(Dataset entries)
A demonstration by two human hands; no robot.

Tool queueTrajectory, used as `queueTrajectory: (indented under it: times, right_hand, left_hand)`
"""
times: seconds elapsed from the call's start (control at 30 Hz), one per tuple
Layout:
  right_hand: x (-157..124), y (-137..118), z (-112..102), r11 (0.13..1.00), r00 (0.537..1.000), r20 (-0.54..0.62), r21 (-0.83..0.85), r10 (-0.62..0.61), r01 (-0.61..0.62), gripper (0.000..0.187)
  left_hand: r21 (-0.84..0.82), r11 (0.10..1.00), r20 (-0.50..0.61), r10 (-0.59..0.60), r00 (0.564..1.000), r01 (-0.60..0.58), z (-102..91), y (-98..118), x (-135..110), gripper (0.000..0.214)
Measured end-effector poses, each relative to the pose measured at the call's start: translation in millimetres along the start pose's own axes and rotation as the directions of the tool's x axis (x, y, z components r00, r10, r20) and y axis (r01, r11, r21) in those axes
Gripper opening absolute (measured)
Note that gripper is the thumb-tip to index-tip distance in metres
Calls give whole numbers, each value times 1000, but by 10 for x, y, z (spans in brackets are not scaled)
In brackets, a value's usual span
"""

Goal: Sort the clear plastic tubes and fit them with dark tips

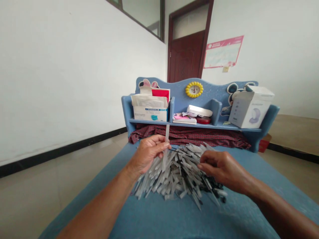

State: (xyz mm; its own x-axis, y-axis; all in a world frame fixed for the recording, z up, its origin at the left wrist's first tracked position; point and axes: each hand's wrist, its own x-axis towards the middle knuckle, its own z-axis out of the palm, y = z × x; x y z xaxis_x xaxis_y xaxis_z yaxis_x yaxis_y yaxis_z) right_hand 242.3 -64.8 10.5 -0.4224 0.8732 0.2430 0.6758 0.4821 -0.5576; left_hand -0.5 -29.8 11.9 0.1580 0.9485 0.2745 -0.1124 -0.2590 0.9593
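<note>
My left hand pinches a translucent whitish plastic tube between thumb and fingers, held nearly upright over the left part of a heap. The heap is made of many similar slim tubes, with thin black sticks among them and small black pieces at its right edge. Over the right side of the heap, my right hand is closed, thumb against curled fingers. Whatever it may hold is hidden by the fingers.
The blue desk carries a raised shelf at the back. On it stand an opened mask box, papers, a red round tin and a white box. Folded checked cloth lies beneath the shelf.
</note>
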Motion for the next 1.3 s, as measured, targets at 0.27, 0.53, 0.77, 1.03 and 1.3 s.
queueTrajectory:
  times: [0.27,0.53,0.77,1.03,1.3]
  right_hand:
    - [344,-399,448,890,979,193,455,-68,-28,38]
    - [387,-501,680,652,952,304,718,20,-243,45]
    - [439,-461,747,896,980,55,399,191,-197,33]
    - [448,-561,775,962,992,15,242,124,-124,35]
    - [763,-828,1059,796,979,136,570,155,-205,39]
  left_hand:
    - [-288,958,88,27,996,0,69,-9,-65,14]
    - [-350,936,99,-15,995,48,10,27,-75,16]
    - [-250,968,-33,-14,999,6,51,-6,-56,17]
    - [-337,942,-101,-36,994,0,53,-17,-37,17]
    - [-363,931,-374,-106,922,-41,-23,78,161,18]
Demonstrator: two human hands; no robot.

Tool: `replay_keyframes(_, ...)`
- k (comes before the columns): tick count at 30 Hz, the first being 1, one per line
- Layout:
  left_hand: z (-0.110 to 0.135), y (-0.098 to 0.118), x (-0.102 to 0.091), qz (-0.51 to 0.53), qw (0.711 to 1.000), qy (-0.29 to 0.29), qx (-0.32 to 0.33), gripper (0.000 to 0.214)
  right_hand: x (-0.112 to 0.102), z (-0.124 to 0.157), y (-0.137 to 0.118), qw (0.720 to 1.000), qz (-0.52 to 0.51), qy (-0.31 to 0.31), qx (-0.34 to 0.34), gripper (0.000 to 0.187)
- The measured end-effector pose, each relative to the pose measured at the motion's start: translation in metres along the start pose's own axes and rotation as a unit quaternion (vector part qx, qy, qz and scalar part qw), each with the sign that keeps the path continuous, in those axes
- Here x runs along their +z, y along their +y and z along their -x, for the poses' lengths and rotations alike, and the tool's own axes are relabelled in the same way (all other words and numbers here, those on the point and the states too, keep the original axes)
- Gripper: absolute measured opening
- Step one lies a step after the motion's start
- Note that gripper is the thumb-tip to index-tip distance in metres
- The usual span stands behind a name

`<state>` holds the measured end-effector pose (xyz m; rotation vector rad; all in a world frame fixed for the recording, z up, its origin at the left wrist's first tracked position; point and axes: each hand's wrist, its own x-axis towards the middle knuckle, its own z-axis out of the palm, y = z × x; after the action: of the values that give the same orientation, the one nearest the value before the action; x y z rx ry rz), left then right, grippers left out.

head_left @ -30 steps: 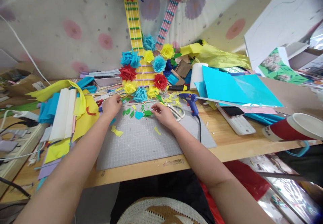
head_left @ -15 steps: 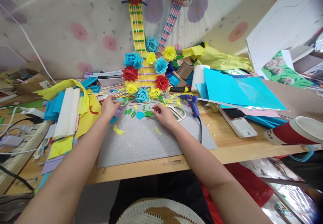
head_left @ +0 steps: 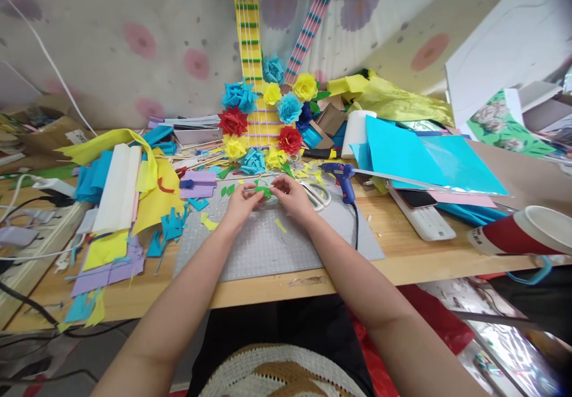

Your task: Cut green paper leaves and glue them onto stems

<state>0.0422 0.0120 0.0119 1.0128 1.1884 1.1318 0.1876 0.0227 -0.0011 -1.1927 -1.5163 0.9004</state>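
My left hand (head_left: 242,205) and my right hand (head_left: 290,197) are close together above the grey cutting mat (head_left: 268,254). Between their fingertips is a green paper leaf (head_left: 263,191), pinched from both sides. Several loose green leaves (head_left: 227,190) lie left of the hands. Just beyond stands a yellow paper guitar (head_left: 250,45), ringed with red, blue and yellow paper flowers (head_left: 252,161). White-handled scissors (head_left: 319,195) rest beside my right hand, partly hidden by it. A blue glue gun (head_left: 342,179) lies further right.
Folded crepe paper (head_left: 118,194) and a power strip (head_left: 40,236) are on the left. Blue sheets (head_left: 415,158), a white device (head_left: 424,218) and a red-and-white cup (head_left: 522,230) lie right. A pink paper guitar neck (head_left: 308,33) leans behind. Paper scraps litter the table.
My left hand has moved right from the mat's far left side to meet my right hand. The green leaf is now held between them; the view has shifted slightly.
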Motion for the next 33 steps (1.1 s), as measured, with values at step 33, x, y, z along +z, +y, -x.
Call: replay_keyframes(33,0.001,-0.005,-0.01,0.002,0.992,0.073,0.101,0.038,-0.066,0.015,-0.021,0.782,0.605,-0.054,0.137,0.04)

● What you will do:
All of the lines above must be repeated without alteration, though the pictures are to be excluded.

● Your response:
A demonstration by two human hands; no robot.

Tool queueTrajectory, used as `queueTrajectory: (indented under it: times, right_hand, left_hand)`
"""
times: seconds elapsed from the call's start (control at 30 Hz), one per tuple
Layout:
  right_hand: x (-157..124), y (-137..118), z (-112..102), r11 (0.13..1.00), r00 (0.537..1.000), r20 (-0.54..0.62), r21 (-0.83..0.85), r10 (-0.62..0.61), r01 (-0.61..0.62), gripper (0.000..0.187)
  left_hand: r21 (-0.84..0.82), r11 (0.10..1.00), r20 (-0.50..0.61), r10 (-0.59..0.60), r00 (0.564..1.000), r01 (-0.60..0.58), z (-102..91), y (-98..118), x (-135..110), gripper (0.000..0.214)
Measured end-effector poses, each relative to the pose measured at the call's start: translation in millimetres along the start pose's own axes and rotation as the directions of the tool's x axis (x, y, z components r00, r10, r20) and y axis (r01, r11, r21) in those axes
Gripper opening absolute (measured)
Note that gripper is the thumb-tip to index-tip distance in metres
Calls give whole numbers, each value times 1000, but by 10 for x, y, z (spans in brackets are not scaled)
In brackets, a value's usual span
"""

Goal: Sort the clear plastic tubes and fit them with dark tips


State: (xyz mm; its own x-axis, y-axis; all in a world frame fixed for the recording, z up, its origin at the left wrist's first tracked position; point and axes: each hand's wrist, its own x-axis towards the middle knuckle, its own z-axis out of the palm, y = z × x; x y z xaxis_x xaxis_y xaxis_z yaxis_x yaxis_y yaxis_z) right_hand 242.3 -64.8 10.5 -0.4224 0.8732 0.2430 0.6758 0.4821 -0.5576; left_hand -0.5 -29.8 11.9 0.1580 0.9485 0.2745 -0.1124 -0.2590 0.9593
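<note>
My left hand pinches a translucent whitish plastic tube between thumb and fingers, held nearly upright over the left part of a heap. The heap is made of many similar slim tubes, with thin black sticks among them and small black pieces at its right edge. Over the right side of the heap, my right hand is closed, thumb against curled fingers. Whatever it may hold is hidden by the fingers.
The blue desk carries a raised shelf at the back. On it stand an opened mask box, papers, a red round tin and a white box. Folded checked cloth lies beneath the shelf.
</note>
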Motion for the next 1.3 s, as measured, targets at 0.27, 0.53, 0.77, 1.03 and 1.3 s.
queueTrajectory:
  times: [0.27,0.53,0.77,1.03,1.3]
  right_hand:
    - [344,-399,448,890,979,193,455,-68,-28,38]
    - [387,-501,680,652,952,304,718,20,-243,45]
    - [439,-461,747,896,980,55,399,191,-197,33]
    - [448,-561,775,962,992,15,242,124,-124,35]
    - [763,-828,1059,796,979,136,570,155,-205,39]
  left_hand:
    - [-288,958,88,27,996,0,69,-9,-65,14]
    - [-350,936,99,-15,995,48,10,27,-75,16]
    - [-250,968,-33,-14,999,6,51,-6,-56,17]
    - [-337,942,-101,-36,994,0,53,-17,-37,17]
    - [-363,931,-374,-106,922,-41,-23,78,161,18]
Demonstrator: two human hands; no robot.

Tool: `replay_keyframes(_, ...)`
- k (comes before the columns): tick count at 30 Hz, the first being 1, one per line
- Layout:
  left_hand: z (-0.110 to 0.135), y (-0.098 to 0.118), x (-0.102 to 0.091), qz (-0.51 to 0.53), qw (0.711 to 1.000), qy (-0.29 to 0.29), qx (-0.32 to 0.33), gripper (0.000 to 0.214)
  right_hand: x (-0.112 to 0.102), z (-0.124 to 0.157), y (-0.137 to 0.118), qw (0.720 to 1.000), qz (-0.52 to 0.51), qy (-0.31 to 0.31), qx (-0.34 to 0.34), gripper (0.000 to 0.187)
- The measured end-effector pose, each relative to the pose measured at the motion's start: translation in metres along the start pose's own axes and rotation as a unit quaternion (vector part qx, qy, qz and scalar part qw), each with the sign that keeps the path continuous, in those axes
- Here x runs along their +z, y along their +y and z along their -x, for the poses' lengths and rotations alike, and the tool's own axes are relabelled in the same way (all other words and numbers here, those on the point and the states too, keep the original axes)
- Gripper: absolute measured opening
- Step one lies a step after the motion's start
- Note that gripper is the thumb-tip to index-tip distance in metres
- The usual span stands behind a name

`<state>` holds the measured end-effector pose (xyz m; rotation vector rad; all in a world frame fixed for the recording, z up, its origin at the left wrist's first tracked position; point and axes: each hand's wrist, its own x-axis towards the middle knuckle, its own z-axis out of the palm, y = z × x; after the action: of the values that give the same orientation, the one nearest the value before the action; x y z rx ry rz), left then right, grippers left out.

head_left @ -30 steps: 
head_left @ -15 steps: 
head_left @ +0 steps: 

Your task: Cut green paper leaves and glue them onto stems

<state>0.0422 0.0120 0.0119 1.0128 1.1884 1.1318 0.1876 0.0227 -0.0011 -1.1927 -1.5163 0.9004</state>
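My left hand (head_left: 242,205) and my right hand (head_left: 290,197) are close together above the grey cutting mat (head_left: 268,254). Between their fingertips is a green paper leaf (head_left: 263,191), pinched from both sides. Several loose green leaves (head_left: 227,190) lie left of the hands. Just beyond stands a yellow paper guitar (head_left: 250,45), ringed with red, blue and yellow paper flowers (head_left: 252,161). White-handled scissors (head_left: 319,195) rest beside my right hand, partly hidden by it. A blue glue gun (head_left: 342,179) lies further right.
Folded crepe paper (head_left: 118,194) and a power strip (head_left: 40,236) are on the left. Blue sheets (head_left: 415,158), a white device (head_left: 424,218) and a red-and-white cup (head_left: 522,230) lie right. A pink paper guitar neck (head_left: 308,33) leans behind. Paper scraps litter the table.
My left hand has moved right from the mat's far left side to meet my right hand. The green leaf is now held between them; the view has shifted slightly.
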Motion for the next 33 steps (1.1 s), as measured, with values at step 33, x, y, z along +z, +y, -x.
Call: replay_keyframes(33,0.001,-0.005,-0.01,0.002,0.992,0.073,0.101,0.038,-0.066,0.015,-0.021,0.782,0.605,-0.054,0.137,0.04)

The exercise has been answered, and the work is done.